Серафима первая поднялась со скамьи.
— Спасибо тебе, Андрюша… хорошая песня.
Варичев тоже встал.
— Слово только надо заменить… имя. Ничего я такого не сделал…
Кузнец хитро усмехнулся, покачал головой.
— А как же песня родится? Для примера она родится, милый человек.
Илью удивили эти слова. Больше, они обрадовали его.
За окном кто-то крикнул:
— С моря идут!
— Пойдемте, — сказала Серафима. — Рано возвращаются, верно, удача… — Она хотела скорей уйти отсюда, сама не зная почему.
Варичев задержался немного; на берегу реки он догнал ее.
От плоского синеватого мыса, вверх по реке, шли маленькие ловецкие суда. Их было три. Низкая, быстро скользящая кавасаки, одномачтовый баркас и шаланда. Баркас шел впереди под кривым черным крылом паруса. Издали еще Варичев узнал Асмолова. Он стоял на носу, кряжистый, седой. Длинные волосы его трепал ветер.
У причала, на берегу, собирался народ — женщины рыбачьего поселка. Илья заметил, с каким интересом все поглядывают на него. Здесь, конечно, каждый знал его историю — старик Асмолов передал ее так, как сам понял, — вот кому был обязан Илья этой всеобщей дружбой.

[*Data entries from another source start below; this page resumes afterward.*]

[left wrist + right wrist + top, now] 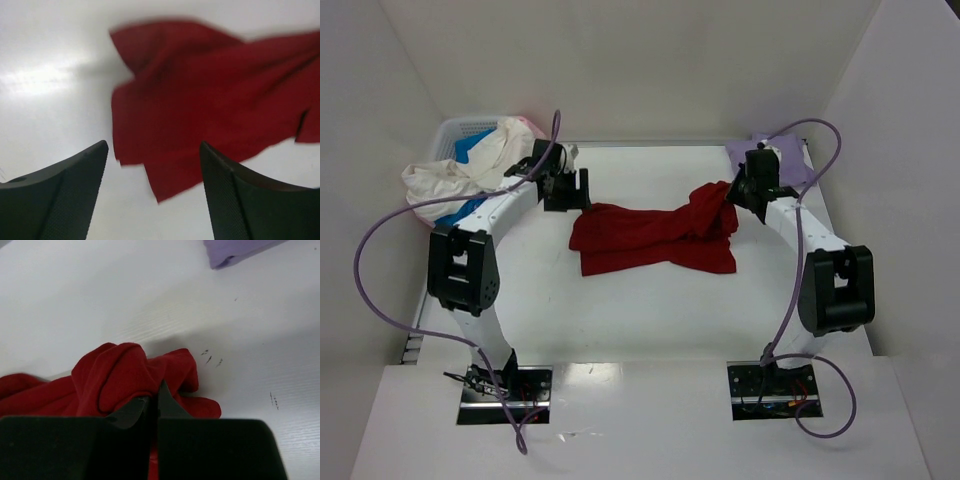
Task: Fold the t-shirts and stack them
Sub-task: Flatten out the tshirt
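Left jaws apart over red t-shirt (210, 95); right jaws clenched, seemingly on its fold, wrist view only.

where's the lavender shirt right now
In the top view the lavender shirt lies in the far right corner of the table, just behind the right claw and beyond the dark red shirt.

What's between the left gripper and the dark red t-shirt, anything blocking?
Nothing visible. The left gripper, jaws open, hangs by the near end of the dark red t-shirt, with only air and bare table between them. The right gripper is shut on the shirt's other end.
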Motion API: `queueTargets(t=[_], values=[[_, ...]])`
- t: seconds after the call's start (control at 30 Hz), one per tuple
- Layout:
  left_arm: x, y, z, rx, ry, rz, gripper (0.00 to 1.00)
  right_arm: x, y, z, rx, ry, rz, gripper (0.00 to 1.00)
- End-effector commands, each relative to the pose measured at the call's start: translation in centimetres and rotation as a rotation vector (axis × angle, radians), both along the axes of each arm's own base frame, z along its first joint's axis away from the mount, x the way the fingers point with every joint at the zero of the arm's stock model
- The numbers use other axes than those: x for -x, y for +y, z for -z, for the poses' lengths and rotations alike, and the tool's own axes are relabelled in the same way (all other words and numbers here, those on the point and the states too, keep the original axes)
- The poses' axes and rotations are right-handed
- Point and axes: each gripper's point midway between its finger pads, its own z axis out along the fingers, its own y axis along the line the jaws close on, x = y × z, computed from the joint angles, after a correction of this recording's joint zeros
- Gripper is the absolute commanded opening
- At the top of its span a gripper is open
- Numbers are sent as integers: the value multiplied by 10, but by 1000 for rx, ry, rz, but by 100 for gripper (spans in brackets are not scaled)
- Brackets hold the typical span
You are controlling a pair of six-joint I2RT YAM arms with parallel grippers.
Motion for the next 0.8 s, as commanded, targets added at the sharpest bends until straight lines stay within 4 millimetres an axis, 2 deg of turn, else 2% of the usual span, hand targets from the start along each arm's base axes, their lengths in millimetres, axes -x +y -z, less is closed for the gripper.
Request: queueTargets(t=[0.0, 0.03, 0.07, 0.1, 0.17, 0.2, 0.3, 0.5, 0.57, 0.63, 0.67, 0.77], values=[[50, -5, -20, 70, 20, 50, 83, -27, -4, -18, -4, -86, 16, 3], [72, -4, -3, 76, 84, 49, 84, -30, -4, -15, -3, -78, 16, 3], [83, -8, -1, 90, 99, 59, 84, -30, -2, -10, -7, -67, 8, 3], [93, -9, -8, 119, 93, 52, 84, -33, -2, -9, -7, -65, 8, 3], [116, -16, 0, 148, 132, 79, 84, -34, -2, 3, -4, -41, 8, 3], [122, -20, 5, 152, 155, 77, 84, -36, -2, -2, -6, -51, 8, 3], [136, -27, 15, 174, 203, 96, 84, -39, -4, 3, 3, -41, 18, 3], [144, -27, 52, 155, 288, 75, 82, -38, -6, 5, 18, -33, 21, 3], [144, -26, 59, 152, 300, 58, 82, -37, -6, 5, 18, -33, 21, 5], [138, -26, 57, 155, 277, 46, 80, -40, -6, 1, 17, -42, 21, 5], [136, -25, 65, 142, 287, 38, 77, -40, -6, 1, 17, -42, 21, 5], [130, -24, 75, 129, 297, 30, 74, -40, -6, 1, 17, -42, 21, 5]])
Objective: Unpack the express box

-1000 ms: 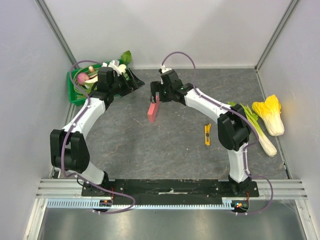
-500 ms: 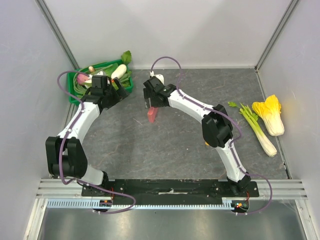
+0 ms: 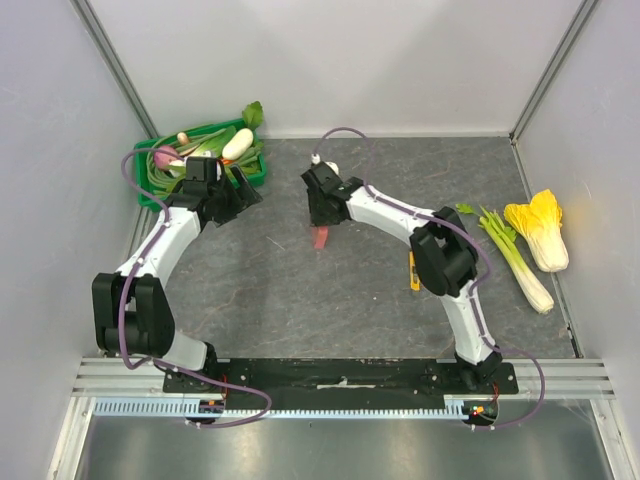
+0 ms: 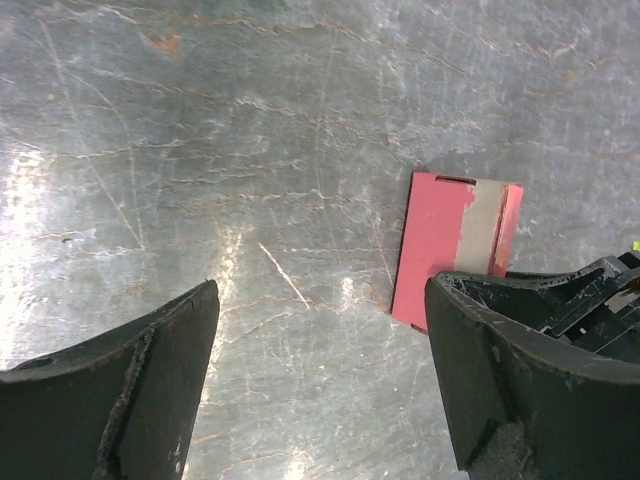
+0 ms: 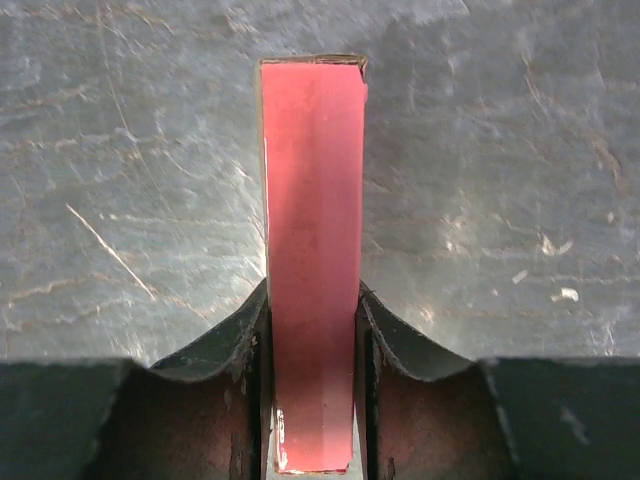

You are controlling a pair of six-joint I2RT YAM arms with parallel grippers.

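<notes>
The surface is dark grey, stone-like, scratched and faintly glossy. The express box is matt pink-red cardboard with a strip of smooth beige tape. The left hand has fingers of scuffed matt black plastic.

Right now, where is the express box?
Mid-table in the top view, the express box is clamped edge-on in the right gripper, right of the green crate.

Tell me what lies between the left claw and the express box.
Bare tabletop only, from left claw to express box, in the top external view.
</notes>
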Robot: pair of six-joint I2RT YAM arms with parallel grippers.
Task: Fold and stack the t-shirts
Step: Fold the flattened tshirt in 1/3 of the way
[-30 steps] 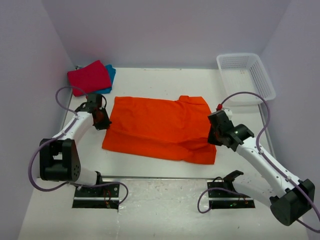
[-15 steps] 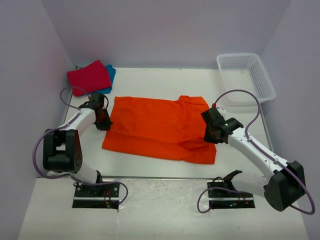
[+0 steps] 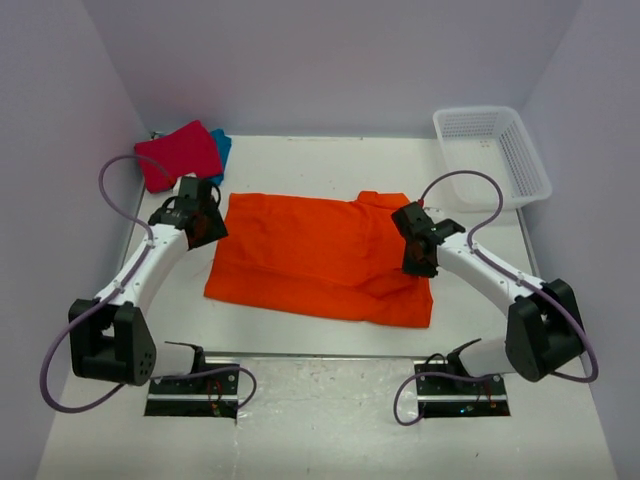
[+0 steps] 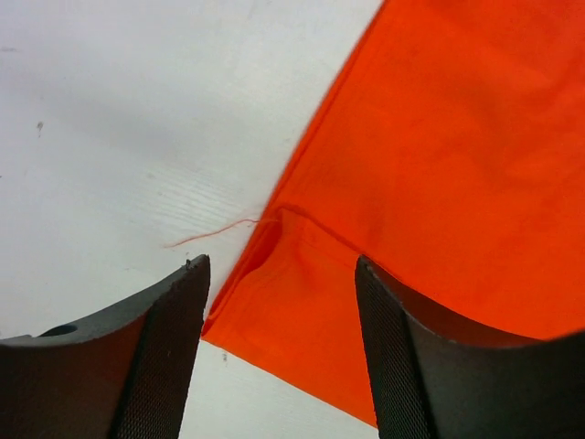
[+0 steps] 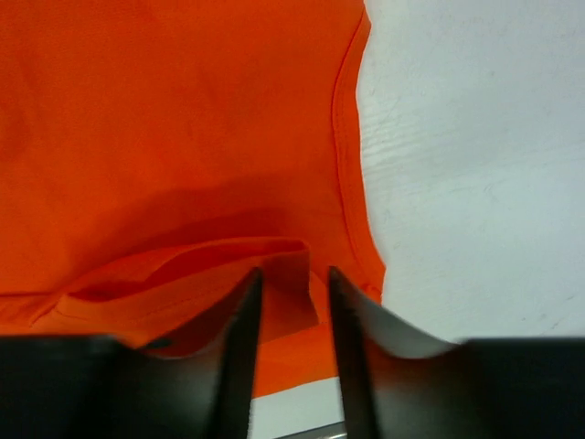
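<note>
The orange t-shirt [image 3: 320, 255] lies spread flat in the middle of the table, with a rumpled fold near its right side. My left gripper [image 3: 205, 222] hovers at the shirt's left edge. In the left wrist view that gripper [image 4: 279, 274] is open, and the orange t-shirt's corner [image 4: 302, 329] lies on the table between its fingers, untouched. My right gripper [image 3: 418, 250] sits over the shirt's right edge. Seen from the wrist, the right gripper [image 5: 292, 279] is open by a narrow gap, with a loose orange flap [image 5: 292, 274] showing in that gap. The red t-shirt [image 3: 178, 152] rests folded on the teal t-shirt [image 3: 222, 148] at the back left.
A white lattice basket [image 3: 492, 155] stands at the back right corner. Purple walls close in the table on three sides. Cables loop up from both arms. Bare white table [image 3: 320, 160] shows behind the orange shirt.
Both grippers were shut one second ago and now stand open, the left wide and the right narrowly. Both arms have shifted slightly toward the far side. The orange shirt lies as before.
</note>
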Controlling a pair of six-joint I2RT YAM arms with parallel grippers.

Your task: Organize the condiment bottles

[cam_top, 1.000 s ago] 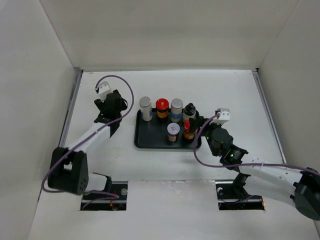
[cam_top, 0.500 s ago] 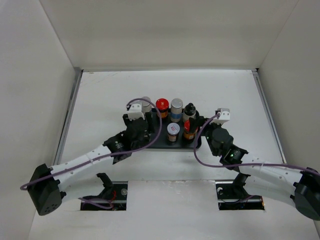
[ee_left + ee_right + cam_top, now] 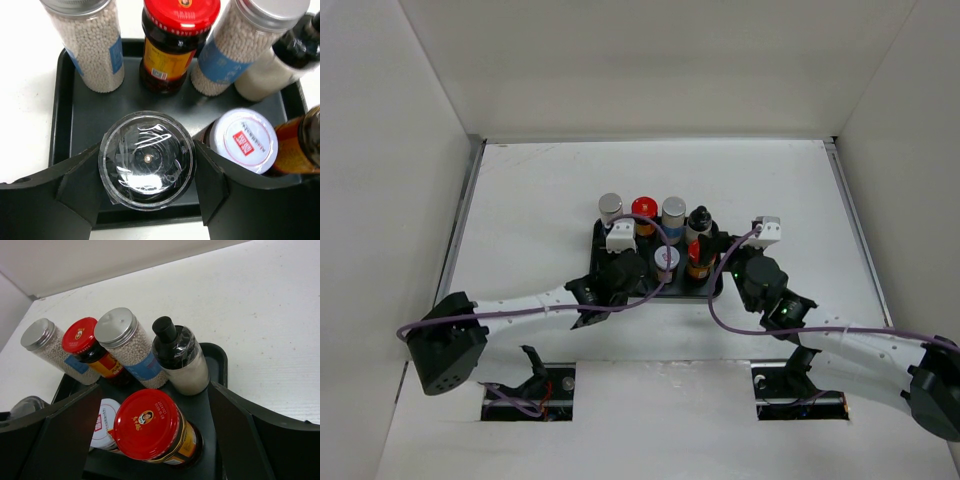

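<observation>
Pinching a clear-lidded jar [image 3: 146, 167] in the left gripper [image 3: 146, 150], one finger [image 3: 75, 190] pressed to each side of the lid's rim. Viewed from straight above, body hidden under the lid; no telling whether the base rests on the tray [image 3: 62, 115] or hangs just over its near-left part. Just right of that grip, close against the right-hand finger: white-capped jar [image 3: 243, 141]. Ahead of the fingertips, in a row along the tray's far side, left to right: pale silver-capped jar [image 3: 95, 55], dark red-capped jar [image 3: 172, 55], second silver-capped jar [image 3: 235, 55], black-capped bottle [image 3: 272, 75], all four clipped by the frame's top edge. Right gripper [image 3: 156, 395] spread wide, fingers [image 3: 65, 435] on either side of a front red-capped jar [image 3: 150, 426], a gap showing on both sides, no contact visible. Same back row standing just beyond those fingertips, upright in the overhead view, caps whole in the right wrist view. White-capped jar there half hidden behind the front red cap, to its left. Clear-lidded jar reduced to a sliver behind the left-hand finger at the lower left corner. In the overhead view, covered by the left wrist and its cable; grip not readable from there.
</observation>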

Баркас быстро приближался. Легкая пена кипела у его форштевня. Черный парус, наполненный ветром, легко летел над мелкой зыбью реки. Асмолов издали узнал Варичева и помахал ему рукой. Илья дотронулся к козырьку фуражки. Он внимательно следил за ходом и швартовкой баркаса. Высокий, с загнутыми внутрь бортами, с длинным бушпритом и плоской срезанной кормой, он был похож на те старинные суда, которые сохранились разве только на древних гравюрах. У самого берега баркас легко развернулся, парус поник, судно спокойно и тихо подошло к причалу.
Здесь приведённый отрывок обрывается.